### WORK TO BE COMPLETED
Copy each line of the data below, character for character.

DATA FOR THIS TASK below:

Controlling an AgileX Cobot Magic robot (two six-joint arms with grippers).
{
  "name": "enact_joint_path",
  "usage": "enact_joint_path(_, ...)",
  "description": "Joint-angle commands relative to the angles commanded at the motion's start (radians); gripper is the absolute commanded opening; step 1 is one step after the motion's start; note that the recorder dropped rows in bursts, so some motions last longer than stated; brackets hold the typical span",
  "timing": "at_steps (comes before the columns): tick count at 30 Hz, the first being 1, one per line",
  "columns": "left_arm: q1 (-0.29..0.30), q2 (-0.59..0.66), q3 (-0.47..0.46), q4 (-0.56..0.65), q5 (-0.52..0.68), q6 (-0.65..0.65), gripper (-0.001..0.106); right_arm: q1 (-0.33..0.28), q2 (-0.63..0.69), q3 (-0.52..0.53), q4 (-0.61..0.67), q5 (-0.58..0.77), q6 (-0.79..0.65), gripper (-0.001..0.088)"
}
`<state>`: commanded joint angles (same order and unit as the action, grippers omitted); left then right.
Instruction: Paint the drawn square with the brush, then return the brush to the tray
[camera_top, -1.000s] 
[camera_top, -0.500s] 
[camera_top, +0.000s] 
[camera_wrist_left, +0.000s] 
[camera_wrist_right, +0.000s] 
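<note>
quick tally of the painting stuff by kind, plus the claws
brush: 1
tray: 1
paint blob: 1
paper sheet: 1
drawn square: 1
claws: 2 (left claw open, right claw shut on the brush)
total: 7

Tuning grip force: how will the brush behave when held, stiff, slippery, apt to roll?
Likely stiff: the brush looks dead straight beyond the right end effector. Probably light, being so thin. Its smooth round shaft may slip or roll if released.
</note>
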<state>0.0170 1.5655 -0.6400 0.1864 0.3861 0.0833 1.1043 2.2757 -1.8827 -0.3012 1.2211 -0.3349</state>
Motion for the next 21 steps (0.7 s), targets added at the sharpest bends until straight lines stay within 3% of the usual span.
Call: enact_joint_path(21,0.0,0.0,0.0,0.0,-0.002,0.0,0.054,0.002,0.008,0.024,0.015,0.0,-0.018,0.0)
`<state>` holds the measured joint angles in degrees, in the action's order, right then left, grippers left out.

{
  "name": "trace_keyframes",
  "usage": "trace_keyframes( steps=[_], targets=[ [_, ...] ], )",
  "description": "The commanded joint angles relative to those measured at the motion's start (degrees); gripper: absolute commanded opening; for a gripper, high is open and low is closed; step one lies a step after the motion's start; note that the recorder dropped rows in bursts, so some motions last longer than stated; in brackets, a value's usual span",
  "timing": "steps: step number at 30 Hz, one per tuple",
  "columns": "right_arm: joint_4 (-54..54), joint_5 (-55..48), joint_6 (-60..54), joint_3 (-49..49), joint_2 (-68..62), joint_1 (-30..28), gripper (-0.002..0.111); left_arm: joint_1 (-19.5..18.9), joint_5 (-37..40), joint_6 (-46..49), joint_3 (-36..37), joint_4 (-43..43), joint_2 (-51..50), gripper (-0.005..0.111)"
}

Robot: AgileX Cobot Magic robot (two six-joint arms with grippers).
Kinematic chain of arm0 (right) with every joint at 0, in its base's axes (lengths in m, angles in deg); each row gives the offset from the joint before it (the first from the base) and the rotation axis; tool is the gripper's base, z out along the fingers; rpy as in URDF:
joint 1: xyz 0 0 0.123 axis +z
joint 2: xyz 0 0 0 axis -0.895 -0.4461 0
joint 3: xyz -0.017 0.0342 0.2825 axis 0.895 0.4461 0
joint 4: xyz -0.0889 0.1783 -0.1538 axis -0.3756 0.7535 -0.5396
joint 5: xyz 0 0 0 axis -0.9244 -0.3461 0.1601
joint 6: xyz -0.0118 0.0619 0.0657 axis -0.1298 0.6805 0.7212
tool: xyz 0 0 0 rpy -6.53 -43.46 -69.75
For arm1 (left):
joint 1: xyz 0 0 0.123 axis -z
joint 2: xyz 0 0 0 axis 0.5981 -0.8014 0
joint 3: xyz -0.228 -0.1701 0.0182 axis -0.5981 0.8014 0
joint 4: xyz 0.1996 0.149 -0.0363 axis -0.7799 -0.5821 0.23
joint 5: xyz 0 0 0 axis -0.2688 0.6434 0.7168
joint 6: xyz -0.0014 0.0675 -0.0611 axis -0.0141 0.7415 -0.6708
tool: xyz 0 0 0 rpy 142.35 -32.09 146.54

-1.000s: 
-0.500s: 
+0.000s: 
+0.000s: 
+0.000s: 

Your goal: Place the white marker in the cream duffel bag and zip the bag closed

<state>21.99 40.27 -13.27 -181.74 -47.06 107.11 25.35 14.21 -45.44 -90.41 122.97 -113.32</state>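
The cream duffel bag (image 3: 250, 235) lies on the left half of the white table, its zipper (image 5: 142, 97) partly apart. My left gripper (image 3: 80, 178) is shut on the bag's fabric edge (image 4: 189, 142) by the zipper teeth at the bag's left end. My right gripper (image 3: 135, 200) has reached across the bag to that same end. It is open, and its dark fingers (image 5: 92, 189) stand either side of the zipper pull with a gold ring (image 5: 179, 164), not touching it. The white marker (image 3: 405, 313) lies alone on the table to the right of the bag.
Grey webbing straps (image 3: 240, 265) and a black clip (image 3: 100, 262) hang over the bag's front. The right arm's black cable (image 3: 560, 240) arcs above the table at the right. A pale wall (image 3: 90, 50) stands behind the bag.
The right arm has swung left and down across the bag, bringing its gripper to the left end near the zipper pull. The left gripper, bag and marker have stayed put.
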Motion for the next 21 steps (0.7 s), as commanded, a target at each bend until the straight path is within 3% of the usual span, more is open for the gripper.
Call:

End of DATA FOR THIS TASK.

### PROBLEM SOLUTION
Controlling an AgileX Cobot Magic robot (two six-joint arms with grippers).
{
  "name": "enact_joint_path",
  "usage": "enact_joint_path(_, ...)",
  "description": "Joint-angle commands relative to the angles commanded at the motion's start (radians); gripper is the absolute commanded opening; step 1 is one step after the motion's start; note that the recorder dropped rows in bursts, so some motions last longer than stated; brackets hold the typical span",
  "timing": "at_steps (comes before the columns): tick count at 30 Hz, the first being 1, one per line",
  "columns": "left_arm: q1 (-0.29..0.30), q2 (-0.59..0.66), q3 (-0.47..0.46), q4 (-0.56..0.65), q5 (-0.52..0.68), q6 (-0.65..0.65), gripper (-0.001..0.106); right_arm: q1 (-0.33..0.28), q2 (-0.63..0.69), q3 (-0.52..0.53), q4 (-0.61..0.67), q5 (-0.58..0.77), q6 (-0.79..0.65), gripper (-0.001..0.088)"
}
`<state>`: commanded joint angles (same order and unit as the action, grippers omitted); left then right.
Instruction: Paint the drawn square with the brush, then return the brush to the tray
[camera_top, -1.000s] 
[camera_top, -0.500s] 
[camera_top, +0.000s] 
[camera_wrist_left, +0.000s] 
[camera_wrist_right, +0.000s] 
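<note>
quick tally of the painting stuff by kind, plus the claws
brush: 1
tray: 1
paint blob: 1
paper sheet: 1
drawn square: 1
claws: 2 (left claw open, right claw shut on the brush)
total: 7

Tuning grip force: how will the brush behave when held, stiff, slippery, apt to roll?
Likely stiff: the brush looks dead straight beyond the right end effector. Probably light, being so thin. Its smooth round shaft may slip or roll if released.
</note>
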<state>0.0170 1.5655 -0.6400 0.1864 0.3861 0.0833 1.1043 2.2757 -1.8827 -0.3012 1.2211 -0.3349</state>
Motion for the next 21 steps (0.7 s), targets added at the sharpest bends until straight lines stay within 3% of the usual span.
Call: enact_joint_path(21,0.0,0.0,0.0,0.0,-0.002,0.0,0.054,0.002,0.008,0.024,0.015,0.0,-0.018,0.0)
`<state>` holds the measured joint angles in degrees, in the action's order, right then left, grippers left out.

{
  "name": "trace_keyframes",
  "usage": "trace_keyframes( steps=[_], targets=[ [_, ...] ], )",
  "description": "The commanded joint angles relative to those measured at the motion's start (degrees); gripper: absolute commanded opening; for a gripper, high is open and low is closed; step one lies a step after the motion's start; note that the recorder dropped rows in bursts, so some motions last longer than stated; in brackets, a value's usual span",
  "timing": "steps: step number at 30 Hz, one per tuple",
  "columns": "right_arm: joint_4 (-54..54), joint_5 (-55..48), joint_6 (-60..54), joint_3 (-49..49), joint_2 (-68..62), joint_1 (-30..28), gripper (-0.002..0.111); left_arm: joint_1 (-19.5..18.9), joint_5 (-37..40), joint_6 (-46..49), joint_3 (-36..37), joint_4 (-43..43), joint_2 (-51..50), gripper (-0.005..0.111)"
}

Robot: AgileX Cobot Magic robot (two six-joint arms with grippers).
Kinematic chain of arm0 (right) with every joint at 0, in its base's axes (lengths in m, angles in deg); each row gives the offset from the joint before it (the first from the base) and the rotation axis; tool is the gripper's base, z out along the fingers; rpy as in URDF:
joint 1: xyz 0 0 0.123 axis +z
joint 2: xyz 0 0 0 axis -0.895 -0.4461 0
joint 3: xyz -0.017 0.0342 0.2825 axis 0.895 0.4461 0
joint 4: xyz -0.0889 0.1783 -0.1538 axis -0.3756 0.7535 -0.5396
joint 5: xyz 0 0 0 axis -0.9244 -0.3461 0.1601
joint 6: xyz -0.0118 0.0619 0.0657 axis -0.1298 0.6805 0.7212
tool: xyz 0 0 0 rpy -6.53 -43.46 -69.75
For arm1 (left):
joint 1: xyz 0 0 0.123 axis -z
joint 2: xyz 0 0 0 axis 0.5981 -0.8014 0
joint 3: xyz -0.228 -0.1701 0.0182 axis -0.5981 0.8014 0
joint 4: xyz 0.1996 0.149 -0.0363 axis -0.7799 -0.5821 0.23
joint 5: xyz 0 0 0 axis -0.2688 0.6434 0.7168
joint 6: xyz -0.0014 0.0675 -0.0611 axis -0.0141 0.7415 -0.6708
tool: xyz 0 0 0 rpy 142.35 -32.09 146.54

-1.000s: 
-0.500s: 
+0.000s: 
+0.000s: 
+0.000s: 

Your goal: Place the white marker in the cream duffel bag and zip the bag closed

<state>21.99 40.27 -13.27 -181.74 -47.06 107.11 25.35 14.21 -45.44 -90.41 122.97 -113.32</state>
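The cream duffel bag (image 3: 250, 235) lies on the left half of the white table, its zipper (image 5: 142, 97) partly apart. My left gripper (image 3: 80, 178) is shut on the bag's fabric edge (image 4: 189, 142) by the zipper teeth at the bag's left end. My right gripper (image 3: 135, 200) has reached across the bag to that same end. It is open, and its dark fingers (image 5: 92, 189) stand either side of the zipper pull with a gold ring (image 5: 179, 164), not touching it. The white marker (image 3: 405, 313) lies alone on the table to the right of the bag.
Grey webbing straps (image 3: 240, 265) and a black clip (image 3: 100, 262) hang over the bag's front. The right arm's black cable (image 3: 560, 240) arcs above the table at the right. A pale wall (image 3: 90, 50) stands behind the bag.
The right arm has swung left and down across the bag, bringing its gripper to the left end near the zipper pull. The left gripper, bag and marker have stayed put.
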Motion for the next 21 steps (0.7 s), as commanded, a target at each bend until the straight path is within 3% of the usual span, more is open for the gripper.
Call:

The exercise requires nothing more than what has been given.